1,000 Gifts…

September 29, 2010 § 4 Comments

I am going to join the Gratitude Community and start listing things for which I am thankful for…I hope you enjoy this list. It will become a regular part of my blog and I hope that it blesses you.

1. For God, that He created the Earth knowing He would have to send His Son and did it anyway. John 1

2. For Jesus, who did not consider equality with God something to be grasped. Oh thank You Jesus!

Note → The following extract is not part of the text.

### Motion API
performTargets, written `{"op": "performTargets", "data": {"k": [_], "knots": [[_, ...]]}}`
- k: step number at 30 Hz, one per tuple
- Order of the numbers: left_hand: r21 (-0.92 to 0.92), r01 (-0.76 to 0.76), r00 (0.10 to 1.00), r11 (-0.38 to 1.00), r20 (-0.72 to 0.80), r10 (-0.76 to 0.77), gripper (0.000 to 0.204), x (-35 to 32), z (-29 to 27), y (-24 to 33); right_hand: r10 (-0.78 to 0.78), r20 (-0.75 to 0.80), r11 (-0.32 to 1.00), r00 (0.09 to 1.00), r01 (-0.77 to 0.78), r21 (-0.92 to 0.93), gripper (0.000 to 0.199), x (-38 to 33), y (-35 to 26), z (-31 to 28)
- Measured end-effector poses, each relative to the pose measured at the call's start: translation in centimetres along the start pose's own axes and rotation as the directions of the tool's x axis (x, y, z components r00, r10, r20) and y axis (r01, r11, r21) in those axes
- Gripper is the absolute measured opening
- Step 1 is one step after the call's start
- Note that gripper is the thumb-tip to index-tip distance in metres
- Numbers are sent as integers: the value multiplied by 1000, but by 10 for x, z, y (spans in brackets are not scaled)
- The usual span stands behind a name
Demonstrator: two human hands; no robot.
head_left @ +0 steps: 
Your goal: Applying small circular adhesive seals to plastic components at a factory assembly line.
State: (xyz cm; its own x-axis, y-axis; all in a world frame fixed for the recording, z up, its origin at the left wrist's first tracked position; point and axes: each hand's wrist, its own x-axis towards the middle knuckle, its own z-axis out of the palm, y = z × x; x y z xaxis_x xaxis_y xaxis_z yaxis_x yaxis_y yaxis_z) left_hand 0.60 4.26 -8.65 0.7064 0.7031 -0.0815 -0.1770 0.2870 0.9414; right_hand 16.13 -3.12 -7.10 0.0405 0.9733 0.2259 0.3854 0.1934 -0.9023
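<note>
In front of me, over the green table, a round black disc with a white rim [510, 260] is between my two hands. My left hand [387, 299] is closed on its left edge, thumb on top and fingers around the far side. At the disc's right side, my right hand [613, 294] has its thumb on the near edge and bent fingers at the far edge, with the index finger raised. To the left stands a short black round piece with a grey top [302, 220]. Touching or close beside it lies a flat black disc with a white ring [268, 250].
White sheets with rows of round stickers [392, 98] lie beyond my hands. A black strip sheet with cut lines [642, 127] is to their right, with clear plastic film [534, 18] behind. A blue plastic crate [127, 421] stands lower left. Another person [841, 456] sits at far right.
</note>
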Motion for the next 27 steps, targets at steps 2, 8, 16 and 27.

Phillipians 2:3-8

3. For air to breathe

4. For good health for my husband, my kids, and myself

5. For a house that is more than we need so we can easily share with others

6. For my backyard that is a haven for my family

7. For my three precious children

8. For my 7 babies I got to hold in my womb, but not in  my arms

9. For my 3 babies lost to two tubal pregnancies (we can’t prove it, but I believe one of those pregnancies was twins)

10. For my 12 babies that lived in a dish, but not in my womb

11. For the finances to choose In-vitro as an option to grow our family

12. For sweet friends who encourage me (Heb 10:24-25)

13. For the smell of rain

14. For changing seasons

15. For laundry since I have clothes to wear

16. For food to eat

17. For clean water

18. For my church family

19. For the fellowship of suffering so that I get to know Jesus more (Phil 3:10)

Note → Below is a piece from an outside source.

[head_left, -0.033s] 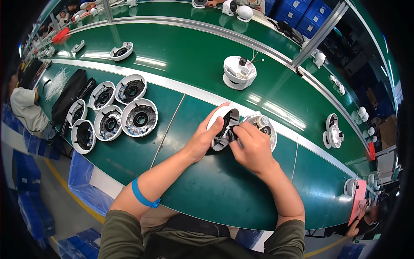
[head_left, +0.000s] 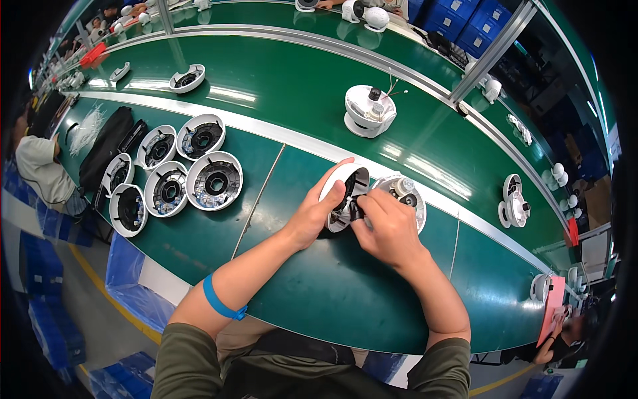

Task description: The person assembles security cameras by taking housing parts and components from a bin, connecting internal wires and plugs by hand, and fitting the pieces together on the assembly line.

20. That God uses the foolish things of this world to shame the wise (1 Cor 1:27)

21. That my children play well together (mostly)

22. My youngest put poo-poo in the potty twice and peed in the potty (mostly) twice today

23. For my middle child who plays with her belly button when she feels tired.

24. For my youngest who lets me kiss his precious cheeks and then kisses mine in return.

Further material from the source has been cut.